Exercise goal:
Where the listing below has a line with "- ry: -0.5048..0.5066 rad", write out exactly that line and every line after it, stopping after the line with "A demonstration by".

Extracted entries:
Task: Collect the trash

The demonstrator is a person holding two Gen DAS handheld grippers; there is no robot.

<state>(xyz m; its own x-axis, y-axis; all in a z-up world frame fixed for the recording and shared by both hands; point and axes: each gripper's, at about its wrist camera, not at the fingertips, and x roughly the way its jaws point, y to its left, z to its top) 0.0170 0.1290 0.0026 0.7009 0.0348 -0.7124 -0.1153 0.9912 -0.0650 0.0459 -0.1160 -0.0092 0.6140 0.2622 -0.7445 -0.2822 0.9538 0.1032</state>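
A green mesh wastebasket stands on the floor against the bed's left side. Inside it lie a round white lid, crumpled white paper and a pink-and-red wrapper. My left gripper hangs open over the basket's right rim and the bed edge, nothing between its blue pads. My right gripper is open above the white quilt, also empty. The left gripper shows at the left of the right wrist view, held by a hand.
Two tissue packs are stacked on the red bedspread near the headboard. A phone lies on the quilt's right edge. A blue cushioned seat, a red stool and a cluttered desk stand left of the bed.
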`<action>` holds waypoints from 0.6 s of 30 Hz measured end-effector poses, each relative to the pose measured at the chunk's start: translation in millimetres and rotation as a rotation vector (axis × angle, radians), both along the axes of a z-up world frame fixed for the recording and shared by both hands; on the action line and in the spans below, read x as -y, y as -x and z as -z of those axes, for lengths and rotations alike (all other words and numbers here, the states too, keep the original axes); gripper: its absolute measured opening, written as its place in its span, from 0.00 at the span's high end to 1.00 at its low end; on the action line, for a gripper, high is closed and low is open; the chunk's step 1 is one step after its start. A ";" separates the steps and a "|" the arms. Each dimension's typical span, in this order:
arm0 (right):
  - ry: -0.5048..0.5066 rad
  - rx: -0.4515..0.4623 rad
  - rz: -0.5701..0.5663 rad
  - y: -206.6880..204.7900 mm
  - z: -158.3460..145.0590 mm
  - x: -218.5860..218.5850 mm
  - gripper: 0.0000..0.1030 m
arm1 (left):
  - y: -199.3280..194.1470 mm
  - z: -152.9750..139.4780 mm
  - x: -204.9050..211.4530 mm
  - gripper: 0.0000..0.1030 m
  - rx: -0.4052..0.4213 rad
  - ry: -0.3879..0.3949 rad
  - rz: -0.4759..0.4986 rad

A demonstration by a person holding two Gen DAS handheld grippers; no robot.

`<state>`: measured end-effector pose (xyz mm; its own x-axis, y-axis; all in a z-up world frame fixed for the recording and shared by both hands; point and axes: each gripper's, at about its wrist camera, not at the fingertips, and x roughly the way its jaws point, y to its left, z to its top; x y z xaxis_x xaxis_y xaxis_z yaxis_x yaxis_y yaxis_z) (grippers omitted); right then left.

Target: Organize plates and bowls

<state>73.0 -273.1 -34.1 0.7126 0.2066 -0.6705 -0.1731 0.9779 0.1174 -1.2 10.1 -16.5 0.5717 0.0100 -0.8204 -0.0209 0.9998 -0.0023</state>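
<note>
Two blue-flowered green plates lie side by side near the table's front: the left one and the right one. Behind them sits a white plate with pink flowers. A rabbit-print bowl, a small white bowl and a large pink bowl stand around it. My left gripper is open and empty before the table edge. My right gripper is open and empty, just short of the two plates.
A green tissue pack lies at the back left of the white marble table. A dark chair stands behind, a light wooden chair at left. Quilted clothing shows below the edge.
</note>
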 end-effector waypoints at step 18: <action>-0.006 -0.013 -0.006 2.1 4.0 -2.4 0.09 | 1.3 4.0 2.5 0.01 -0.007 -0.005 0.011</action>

Output:
  - ry: -0.5048..0.5066 rad
  - rx: -0.4515..0.4623 rad
  - rz: -0.5701..0.5663 rad
  - y: -206.6880..204.7900 mm
  - z: -158.3460..145.0590 mm
  - x: -218.5860..218.5850 mm
  - gripper: 0.0000..0.1030 m
arm1 (left):
  - y: -199.3280..194.1470 mm
  - z: -152.9750..139.4780 mm
  - x: -204.9050..211.4530 mm
  - gripper: 0.0000..0.1030 m
  - rx: -0.4052..0.4213 rad
  - ry: -0.3879..0.3949 rad
  - rz: -0.4759..0.4986 rad

A demonstration by a person holding two Gen DAS handheld grippers; no robot.

No further output is needed here.